School districts which deploy "zero tolerance" approaches are essentially modeling the behavior of a strict, authoritarian leadership structure, indeed subtly modeled on the concept of a "zero tolerance" God, though we may not realize this is so. Such approaches are based on fear, not on reason. Children are punished severely, even when there is no intent to commit an offense. I believe all such approaches in school administration will ultimately fail and be replaced. In the old days, even corporal punishment in public schools was allowed. Now it is almost universally frowned upon. Society has evolved, and society will continue to evolve towards a model which treats children with the loving respect they deserve, while still creatively guiding children to appropriate behavior. This is NOT the easy path - it is much easier to lay down the law in a strict authoritarian way, but we are capable of creatively devising the solutions to make it happen. And the result will be children who actually listen and become the balanced, loving citizens of Planet Earth we seek to create.

And now we come to the workplace. Authoritarian structures run rampant in just about every workplace environment today. We all know the difference between a good boss and a bad boss, and generally the bad bosses are the ones who do not know how to treat their employees with the respect they deserve, who choose not to listen to those they lead, who have forgotten that a true team is a partnership, not a dictatorship. Where did we ever get the idea that it is ok to yell at employees in the workplace? Yet such highly disrespectful, disempowering scenarios occur daily, with many workplace environments resembling abusive parenting households more than true teams. We must have the courage in business to lead with gentle influence, to take the road less traveled, to innovatively find ways to motivate those we lead, and to treat even the people on the lowest rung of the corporate ladder with the respect they deserve. People with good bosses already know why this works. Indeed the term "boss" itself has authoritarian implications. A true leader is not a "boss" at all.

And then we come to the ultimate authority structure of all: government. Our criminal justice system is failing us. That's because it is based on punitive, often unreasonable, vengeance-based, fear-based foundations, not on the intent to truly understand and seek to rehabilitate those who fall into its clutches. We see our impulse for vengeance in the punishment of accidental crimes, or of the mentally ill, or in punishing offenses based on the results, not the intent. Even when clear intent exists, we would rather slam the door shut and throw away the key, rather than seek to heal what caused the crime to begin with. Once again, our impulse in society to follow the strict, punitive path is based on age-old beliefs in an authoritarian God who does much the same.

Embracing a new form of enforcing the laws of society will require a huge paradigm shift, and it is not the easy path. Yet we will begin to treat people with the respect they deserve. And when it comes to leadership in government, we are finally evolving as a civilization beyond the kingship/emperorship/dictatorship model. Many of us are beginning to realize that government cannot rule with an iron fist, even if that's the apparently easy path (not really, since it ultimately leads to strife and dissolution). But still, we have a long way to go before we figure out how to define the government of a society based on true respect and influence, rather than authority.

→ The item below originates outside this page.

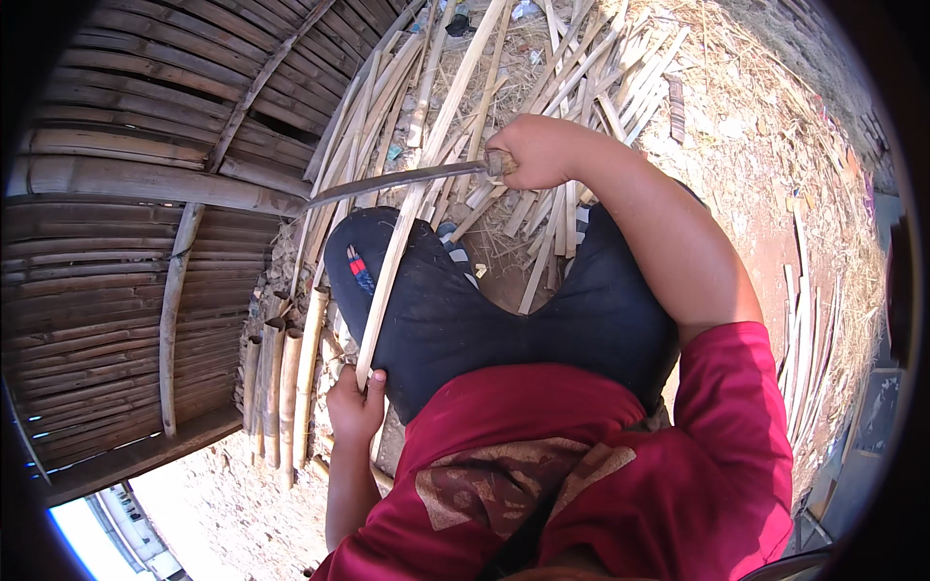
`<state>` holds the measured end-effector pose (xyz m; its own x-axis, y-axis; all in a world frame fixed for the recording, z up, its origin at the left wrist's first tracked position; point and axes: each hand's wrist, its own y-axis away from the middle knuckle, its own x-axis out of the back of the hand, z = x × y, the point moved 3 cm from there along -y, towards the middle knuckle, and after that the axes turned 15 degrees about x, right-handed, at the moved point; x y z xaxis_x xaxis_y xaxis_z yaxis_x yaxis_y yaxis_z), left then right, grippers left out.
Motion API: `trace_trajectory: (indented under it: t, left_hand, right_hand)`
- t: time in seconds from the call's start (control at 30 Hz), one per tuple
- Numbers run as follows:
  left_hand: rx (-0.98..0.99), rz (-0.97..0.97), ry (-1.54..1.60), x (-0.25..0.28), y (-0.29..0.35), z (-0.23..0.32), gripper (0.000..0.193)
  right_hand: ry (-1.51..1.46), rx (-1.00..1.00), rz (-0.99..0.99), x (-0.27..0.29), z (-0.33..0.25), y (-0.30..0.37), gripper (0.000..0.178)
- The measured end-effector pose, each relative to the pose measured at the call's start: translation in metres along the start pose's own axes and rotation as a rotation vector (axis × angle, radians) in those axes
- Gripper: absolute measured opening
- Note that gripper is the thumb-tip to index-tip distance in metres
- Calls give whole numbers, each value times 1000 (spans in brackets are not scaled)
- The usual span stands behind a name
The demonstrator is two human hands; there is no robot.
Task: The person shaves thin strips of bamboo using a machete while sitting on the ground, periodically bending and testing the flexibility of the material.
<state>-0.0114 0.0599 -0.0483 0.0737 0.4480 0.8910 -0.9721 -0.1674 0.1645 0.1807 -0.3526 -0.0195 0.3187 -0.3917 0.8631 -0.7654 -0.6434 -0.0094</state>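
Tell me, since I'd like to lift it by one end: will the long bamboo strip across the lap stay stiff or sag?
The strip is long, thin and flat, so it would probably flex and droop at the far end. It looks light: the left hand steadies its near end with fingertips alone. Its split edges look rough, so it likely won't slip, but could splinter.
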Motion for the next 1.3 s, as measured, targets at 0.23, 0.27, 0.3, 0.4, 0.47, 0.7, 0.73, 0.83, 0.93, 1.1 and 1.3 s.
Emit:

There is an ultimate solution. It is evolution. The old fear-based approaches are based on survival-level existence, where fear is inevitable, where God is something to be feared, not simply Loved, where authority appears required just to survive. I truly believe our quantum leap to a new level of Consciousness holds the lasting key. And that is once again where peace not only becomes possible on Earth, but in every aspect of society.